= WHAT THE TASK REQUIRES =
Word for word, restate the lines of the material below from its first line through the one containing "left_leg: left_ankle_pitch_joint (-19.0". Omit the rest.

(GIVEN INFORMATION)

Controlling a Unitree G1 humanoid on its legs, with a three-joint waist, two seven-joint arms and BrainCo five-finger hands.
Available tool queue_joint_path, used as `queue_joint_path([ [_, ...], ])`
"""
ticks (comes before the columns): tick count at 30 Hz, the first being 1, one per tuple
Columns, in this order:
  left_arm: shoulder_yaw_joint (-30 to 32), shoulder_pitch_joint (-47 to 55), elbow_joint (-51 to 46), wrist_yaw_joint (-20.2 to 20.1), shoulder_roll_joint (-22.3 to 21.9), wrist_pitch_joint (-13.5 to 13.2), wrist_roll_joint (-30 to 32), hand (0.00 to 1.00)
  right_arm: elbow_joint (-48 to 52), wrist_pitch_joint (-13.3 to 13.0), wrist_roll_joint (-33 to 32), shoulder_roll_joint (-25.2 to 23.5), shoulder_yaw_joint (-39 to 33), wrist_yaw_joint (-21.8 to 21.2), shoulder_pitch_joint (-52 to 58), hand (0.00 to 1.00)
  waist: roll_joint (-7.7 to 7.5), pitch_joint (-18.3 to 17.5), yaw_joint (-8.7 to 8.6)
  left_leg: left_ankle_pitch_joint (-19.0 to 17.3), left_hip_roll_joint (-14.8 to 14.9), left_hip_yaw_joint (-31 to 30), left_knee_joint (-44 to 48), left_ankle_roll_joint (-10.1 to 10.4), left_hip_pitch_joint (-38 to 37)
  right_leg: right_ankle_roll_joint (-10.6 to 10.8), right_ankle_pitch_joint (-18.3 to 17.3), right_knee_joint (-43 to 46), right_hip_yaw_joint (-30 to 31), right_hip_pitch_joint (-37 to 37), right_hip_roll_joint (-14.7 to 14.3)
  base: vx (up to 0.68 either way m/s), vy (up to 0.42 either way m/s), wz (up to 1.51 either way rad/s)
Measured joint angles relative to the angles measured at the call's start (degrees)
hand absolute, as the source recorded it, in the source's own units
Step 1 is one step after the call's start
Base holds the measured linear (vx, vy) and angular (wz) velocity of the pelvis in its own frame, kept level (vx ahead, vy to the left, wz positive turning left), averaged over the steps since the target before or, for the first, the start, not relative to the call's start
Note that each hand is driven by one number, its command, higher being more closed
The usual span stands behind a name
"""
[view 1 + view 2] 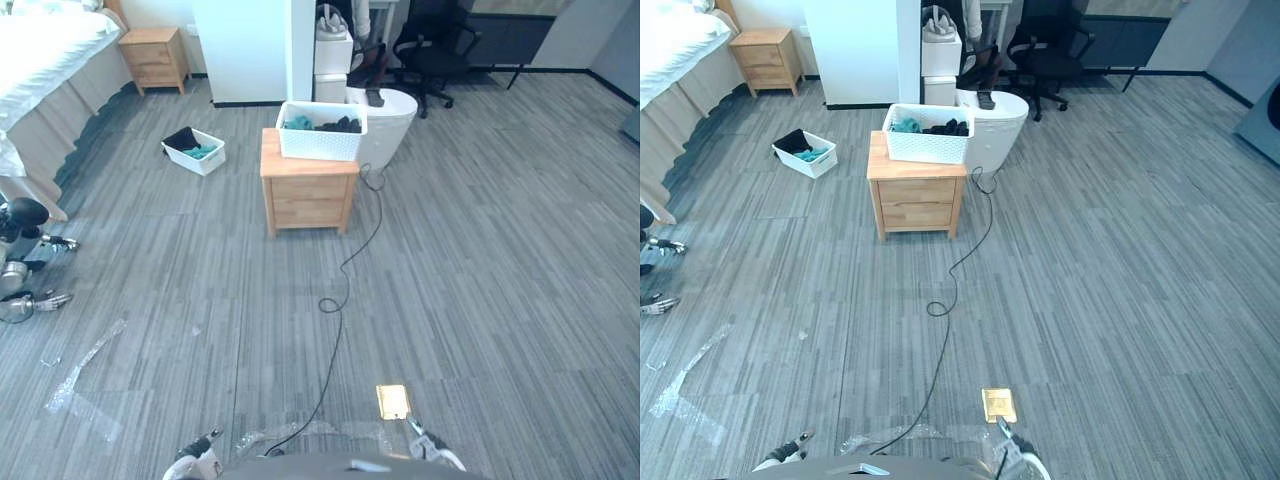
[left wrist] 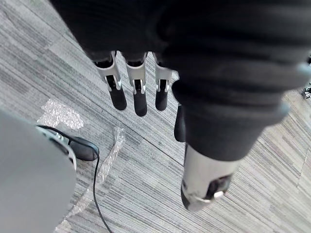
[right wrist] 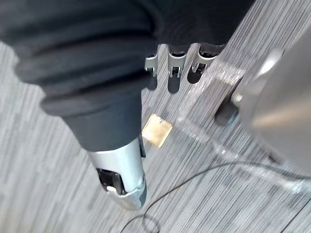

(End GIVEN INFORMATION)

= FINISHED TASK =
Controlling a Unitree G1 humanoid on its legs, with a three-joint waist, two seven-joint arms and BrainCo five-finger hands.
Available tool queue_joint_path, used as `queue_joint_path([ [_, ...], ])`
"""
ticks (comes before the columns): tick count at 30 Hz, the first being 1, one per tuple
Columns, in this order:
  left_arm: shoulder_yaw_joint (-30 to 32), shoulder_pitch_joint (-47 to 55), elbow_joint (-51 to 46), wrist_yaw_joint (-20.2 to 20.1), shoulder_roll_joint (-22.3 to 21.9), wrist_pitch_joint (-13.5 to 13.2), wrist_roll_joint (-30 to 32), hand (0.00 to 1.00)
  right_arm: elbow_joint (-48 to 52), wrist_pitch_joint (-13.3 to 13.0), wrist_roll_joint (-33 to 32), shoulder_roll_joint (-25.2 to 23.5), shoulder_yaw_joint (-39 to 33), wrist_yaw_joint (-21.8 to 21.2), shoulder_pitch_joint (-52 to 58), hand (0.00 to 1.00)
  waist: roll_joint (-7.7 to 7.5), pitch_joint (-18.3 to 17.5), yaw_joint (-8.7 to 8.6)
  left_leg: left_ankle_pitch_joint (-19.0 to 17.3), left_hip_roll_joint (-14.8 to 14.9), left_hip_yaw_joint (-31 to 30), left_knee_joint (-44 to 48), left_ankle_roll_joint (-10.1 to 10.4), left_hip_pitch_joint (-38 to 37)

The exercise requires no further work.